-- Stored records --
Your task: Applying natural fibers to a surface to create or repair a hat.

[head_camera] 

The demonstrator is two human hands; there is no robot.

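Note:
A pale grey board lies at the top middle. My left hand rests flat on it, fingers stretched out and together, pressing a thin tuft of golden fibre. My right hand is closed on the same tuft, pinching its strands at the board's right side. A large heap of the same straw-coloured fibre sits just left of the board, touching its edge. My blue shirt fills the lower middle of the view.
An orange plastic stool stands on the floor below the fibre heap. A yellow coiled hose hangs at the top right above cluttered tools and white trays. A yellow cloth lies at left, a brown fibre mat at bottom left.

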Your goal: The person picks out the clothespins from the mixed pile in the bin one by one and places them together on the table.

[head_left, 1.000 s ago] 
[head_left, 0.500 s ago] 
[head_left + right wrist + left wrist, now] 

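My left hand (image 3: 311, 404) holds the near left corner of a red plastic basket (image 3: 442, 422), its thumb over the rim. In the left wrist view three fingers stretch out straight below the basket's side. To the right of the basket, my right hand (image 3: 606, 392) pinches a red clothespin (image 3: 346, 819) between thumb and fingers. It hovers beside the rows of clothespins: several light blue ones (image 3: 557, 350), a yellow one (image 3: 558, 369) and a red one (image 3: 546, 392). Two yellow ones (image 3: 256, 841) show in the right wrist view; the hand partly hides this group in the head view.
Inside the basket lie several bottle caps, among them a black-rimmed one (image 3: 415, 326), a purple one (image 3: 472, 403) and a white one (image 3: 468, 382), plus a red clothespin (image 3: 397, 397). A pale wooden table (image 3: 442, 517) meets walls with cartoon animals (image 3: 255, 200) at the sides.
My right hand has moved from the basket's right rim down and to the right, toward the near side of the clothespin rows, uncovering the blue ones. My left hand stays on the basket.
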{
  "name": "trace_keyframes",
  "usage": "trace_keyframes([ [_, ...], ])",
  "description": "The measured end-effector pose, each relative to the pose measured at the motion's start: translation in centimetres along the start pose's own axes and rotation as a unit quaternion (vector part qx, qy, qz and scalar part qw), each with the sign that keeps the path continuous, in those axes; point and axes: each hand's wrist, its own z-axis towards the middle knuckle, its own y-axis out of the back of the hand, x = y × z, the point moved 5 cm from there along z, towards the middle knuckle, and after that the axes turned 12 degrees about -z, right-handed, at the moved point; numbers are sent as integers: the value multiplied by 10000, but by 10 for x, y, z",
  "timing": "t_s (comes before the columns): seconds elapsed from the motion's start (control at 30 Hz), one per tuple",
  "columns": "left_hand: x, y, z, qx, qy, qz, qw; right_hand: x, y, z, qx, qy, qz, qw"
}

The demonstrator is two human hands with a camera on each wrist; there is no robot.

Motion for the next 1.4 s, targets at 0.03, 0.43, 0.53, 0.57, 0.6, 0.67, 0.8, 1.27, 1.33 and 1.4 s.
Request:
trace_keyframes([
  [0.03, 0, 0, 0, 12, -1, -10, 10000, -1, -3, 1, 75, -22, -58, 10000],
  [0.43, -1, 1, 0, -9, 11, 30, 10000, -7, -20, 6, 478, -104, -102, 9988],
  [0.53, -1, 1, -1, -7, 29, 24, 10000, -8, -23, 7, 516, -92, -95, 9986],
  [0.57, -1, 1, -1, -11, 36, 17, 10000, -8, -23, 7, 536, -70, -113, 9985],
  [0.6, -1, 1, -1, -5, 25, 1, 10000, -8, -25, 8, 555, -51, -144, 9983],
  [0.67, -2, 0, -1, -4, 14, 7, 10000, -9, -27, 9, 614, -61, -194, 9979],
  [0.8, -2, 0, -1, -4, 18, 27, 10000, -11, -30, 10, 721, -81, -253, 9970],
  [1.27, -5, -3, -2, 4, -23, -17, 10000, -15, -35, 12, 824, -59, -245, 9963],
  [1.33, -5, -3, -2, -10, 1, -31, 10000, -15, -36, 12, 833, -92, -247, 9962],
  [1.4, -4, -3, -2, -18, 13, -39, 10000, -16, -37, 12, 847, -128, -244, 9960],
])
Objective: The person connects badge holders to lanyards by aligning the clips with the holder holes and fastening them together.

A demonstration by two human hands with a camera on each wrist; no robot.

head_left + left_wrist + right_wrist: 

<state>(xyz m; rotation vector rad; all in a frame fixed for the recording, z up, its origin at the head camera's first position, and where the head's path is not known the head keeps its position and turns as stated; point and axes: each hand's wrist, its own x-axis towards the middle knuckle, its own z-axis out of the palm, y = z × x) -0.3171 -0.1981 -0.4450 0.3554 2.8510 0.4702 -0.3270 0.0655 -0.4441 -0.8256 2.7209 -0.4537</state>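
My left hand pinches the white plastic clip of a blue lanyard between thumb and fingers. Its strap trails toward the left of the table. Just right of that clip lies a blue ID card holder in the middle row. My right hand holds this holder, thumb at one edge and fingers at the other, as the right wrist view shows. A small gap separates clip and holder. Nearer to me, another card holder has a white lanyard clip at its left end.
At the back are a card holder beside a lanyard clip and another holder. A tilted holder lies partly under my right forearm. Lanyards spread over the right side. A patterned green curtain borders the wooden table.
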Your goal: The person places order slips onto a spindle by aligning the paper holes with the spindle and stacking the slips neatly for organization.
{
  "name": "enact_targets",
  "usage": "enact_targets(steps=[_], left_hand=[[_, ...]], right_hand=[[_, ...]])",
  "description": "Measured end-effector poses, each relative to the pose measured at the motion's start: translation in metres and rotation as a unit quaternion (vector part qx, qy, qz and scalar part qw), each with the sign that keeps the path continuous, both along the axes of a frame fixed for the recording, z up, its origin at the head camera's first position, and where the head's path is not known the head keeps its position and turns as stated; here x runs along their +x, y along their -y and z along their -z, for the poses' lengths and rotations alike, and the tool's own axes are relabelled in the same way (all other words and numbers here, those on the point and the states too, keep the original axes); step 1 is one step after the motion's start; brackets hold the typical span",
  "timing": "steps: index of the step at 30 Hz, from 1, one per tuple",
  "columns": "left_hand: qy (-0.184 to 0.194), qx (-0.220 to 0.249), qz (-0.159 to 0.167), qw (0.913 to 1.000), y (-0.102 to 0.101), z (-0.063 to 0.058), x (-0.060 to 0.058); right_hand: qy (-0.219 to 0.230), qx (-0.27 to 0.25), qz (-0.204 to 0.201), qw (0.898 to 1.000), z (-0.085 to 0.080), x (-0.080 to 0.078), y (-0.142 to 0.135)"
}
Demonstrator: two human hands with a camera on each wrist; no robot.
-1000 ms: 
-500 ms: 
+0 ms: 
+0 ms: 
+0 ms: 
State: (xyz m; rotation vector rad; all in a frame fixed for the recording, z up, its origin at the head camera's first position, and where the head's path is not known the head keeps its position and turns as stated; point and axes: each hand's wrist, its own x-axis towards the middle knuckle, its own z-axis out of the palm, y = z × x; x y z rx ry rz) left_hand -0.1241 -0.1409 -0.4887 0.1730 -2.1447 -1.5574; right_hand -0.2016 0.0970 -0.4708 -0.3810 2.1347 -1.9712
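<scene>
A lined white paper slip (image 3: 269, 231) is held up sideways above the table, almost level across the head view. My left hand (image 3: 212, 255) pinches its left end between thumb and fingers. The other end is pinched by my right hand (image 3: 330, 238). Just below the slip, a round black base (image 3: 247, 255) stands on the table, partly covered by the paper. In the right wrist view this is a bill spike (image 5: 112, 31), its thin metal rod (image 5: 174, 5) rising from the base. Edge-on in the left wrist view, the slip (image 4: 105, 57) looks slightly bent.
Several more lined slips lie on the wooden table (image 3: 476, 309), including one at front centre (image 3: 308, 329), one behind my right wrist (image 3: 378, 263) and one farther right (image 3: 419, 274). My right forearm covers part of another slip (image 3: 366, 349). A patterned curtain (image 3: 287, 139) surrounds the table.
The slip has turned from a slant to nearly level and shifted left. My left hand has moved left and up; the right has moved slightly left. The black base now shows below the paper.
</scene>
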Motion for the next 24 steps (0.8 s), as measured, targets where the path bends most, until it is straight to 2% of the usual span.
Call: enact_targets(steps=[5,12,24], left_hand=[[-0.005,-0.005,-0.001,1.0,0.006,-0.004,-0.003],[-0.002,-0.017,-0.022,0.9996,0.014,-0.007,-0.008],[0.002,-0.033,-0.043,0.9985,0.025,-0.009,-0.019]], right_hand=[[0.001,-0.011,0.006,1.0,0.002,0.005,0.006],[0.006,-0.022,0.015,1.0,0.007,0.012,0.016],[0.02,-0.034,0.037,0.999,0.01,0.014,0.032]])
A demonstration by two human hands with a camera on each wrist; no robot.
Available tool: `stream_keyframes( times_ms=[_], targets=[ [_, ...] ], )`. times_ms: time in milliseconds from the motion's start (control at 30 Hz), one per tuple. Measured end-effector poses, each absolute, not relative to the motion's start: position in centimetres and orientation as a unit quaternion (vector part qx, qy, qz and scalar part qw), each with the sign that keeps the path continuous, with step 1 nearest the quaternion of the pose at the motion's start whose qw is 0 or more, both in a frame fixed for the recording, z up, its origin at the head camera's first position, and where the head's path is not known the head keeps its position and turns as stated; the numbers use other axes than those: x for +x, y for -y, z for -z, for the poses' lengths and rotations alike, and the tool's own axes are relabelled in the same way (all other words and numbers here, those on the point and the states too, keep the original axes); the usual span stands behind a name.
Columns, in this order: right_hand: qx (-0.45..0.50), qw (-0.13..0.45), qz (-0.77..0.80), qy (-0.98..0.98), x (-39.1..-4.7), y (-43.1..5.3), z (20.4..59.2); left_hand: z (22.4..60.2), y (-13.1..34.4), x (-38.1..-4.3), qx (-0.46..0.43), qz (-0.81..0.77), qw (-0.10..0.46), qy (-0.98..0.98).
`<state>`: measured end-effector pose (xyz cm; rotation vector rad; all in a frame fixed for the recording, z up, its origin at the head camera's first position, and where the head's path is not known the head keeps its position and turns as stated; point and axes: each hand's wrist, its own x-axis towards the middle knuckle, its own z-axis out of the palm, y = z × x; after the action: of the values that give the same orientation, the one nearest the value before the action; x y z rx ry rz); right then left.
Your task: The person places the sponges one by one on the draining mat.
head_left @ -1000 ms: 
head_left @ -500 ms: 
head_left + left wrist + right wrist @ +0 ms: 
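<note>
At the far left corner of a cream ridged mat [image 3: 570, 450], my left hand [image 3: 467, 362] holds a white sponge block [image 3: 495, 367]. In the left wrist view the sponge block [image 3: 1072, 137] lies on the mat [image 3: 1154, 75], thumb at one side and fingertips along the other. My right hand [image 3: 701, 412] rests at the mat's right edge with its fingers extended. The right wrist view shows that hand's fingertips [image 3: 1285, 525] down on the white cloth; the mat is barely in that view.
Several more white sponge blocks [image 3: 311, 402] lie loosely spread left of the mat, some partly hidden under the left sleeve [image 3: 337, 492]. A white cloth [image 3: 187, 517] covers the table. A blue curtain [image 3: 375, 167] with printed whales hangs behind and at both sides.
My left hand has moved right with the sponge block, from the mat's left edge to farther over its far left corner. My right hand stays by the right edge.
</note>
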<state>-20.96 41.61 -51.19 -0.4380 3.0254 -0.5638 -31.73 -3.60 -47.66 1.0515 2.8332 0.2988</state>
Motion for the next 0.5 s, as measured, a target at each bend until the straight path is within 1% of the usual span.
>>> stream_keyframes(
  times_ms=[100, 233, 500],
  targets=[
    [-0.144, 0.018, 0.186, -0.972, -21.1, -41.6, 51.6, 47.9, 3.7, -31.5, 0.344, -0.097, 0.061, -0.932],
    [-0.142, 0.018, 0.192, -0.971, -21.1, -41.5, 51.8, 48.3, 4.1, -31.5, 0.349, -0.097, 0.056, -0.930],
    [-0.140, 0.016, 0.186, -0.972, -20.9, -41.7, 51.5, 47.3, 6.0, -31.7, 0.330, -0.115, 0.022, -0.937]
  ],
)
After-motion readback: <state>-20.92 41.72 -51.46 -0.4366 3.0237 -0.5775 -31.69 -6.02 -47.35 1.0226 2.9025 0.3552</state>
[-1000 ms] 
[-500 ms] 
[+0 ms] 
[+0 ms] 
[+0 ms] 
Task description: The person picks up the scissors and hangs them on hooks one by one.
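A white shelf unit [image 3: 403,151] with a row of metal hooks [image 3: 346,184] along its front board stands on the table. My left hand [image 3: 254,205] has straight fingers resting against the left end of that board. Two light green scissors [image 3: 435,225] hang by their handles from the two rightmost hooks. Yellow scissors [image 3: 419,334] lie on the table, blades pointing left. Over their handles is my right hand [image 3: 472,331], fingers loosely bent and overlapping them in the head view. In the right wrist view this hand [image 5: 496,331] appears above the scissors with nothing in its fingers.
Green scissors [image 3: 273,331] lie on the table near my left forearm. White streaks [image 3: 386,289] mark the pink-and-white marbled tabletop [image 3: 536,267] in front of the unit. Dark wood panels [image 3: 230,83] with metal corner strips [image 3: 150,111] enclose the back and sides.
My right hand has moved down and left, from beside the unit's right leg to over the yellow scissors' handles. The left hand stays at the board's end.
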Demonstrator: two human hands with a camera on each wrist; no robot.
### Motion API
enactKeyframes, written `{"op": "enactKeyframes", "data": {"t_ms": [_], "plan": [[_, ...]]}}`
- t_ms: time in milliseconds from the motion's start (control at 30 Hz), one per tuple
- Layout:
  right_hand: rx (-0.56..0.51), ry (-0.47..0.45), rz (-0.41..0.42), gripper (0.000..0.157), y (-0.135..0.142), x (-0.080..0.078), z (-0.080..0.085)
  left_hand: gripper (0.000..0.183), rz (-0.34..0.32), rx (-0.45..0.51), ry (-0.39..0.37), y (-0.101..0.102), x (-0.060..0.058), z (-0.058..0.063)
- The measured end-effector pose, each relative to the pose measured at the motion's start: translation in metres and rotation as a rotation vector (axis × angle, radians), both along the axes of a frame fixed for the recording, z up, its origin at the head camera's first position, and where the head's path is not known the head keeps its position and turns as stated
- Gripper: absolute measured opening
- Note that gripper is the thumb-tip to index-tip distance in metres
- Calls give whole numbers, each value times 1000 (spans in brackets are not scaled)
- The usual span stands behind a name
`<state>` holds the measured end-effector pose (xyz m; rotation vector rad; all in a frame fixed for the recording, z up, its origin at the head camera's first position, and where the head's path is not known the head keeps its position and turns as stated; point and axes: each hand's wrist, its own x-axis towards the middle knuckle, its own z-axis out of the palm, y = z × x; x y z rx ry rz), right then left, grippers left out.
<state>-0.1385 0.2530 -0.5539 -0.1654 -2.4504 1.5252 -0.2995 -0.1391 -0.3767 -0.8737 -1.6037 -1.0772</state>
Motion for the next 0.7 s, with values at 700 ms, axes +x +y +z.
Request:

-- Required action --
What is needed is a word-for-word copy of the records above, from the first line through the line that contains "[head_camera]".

-- Output --
Your task: Applying natural fibers to a surface to create or repair a hat.

[head_camera] 

The answer is complete.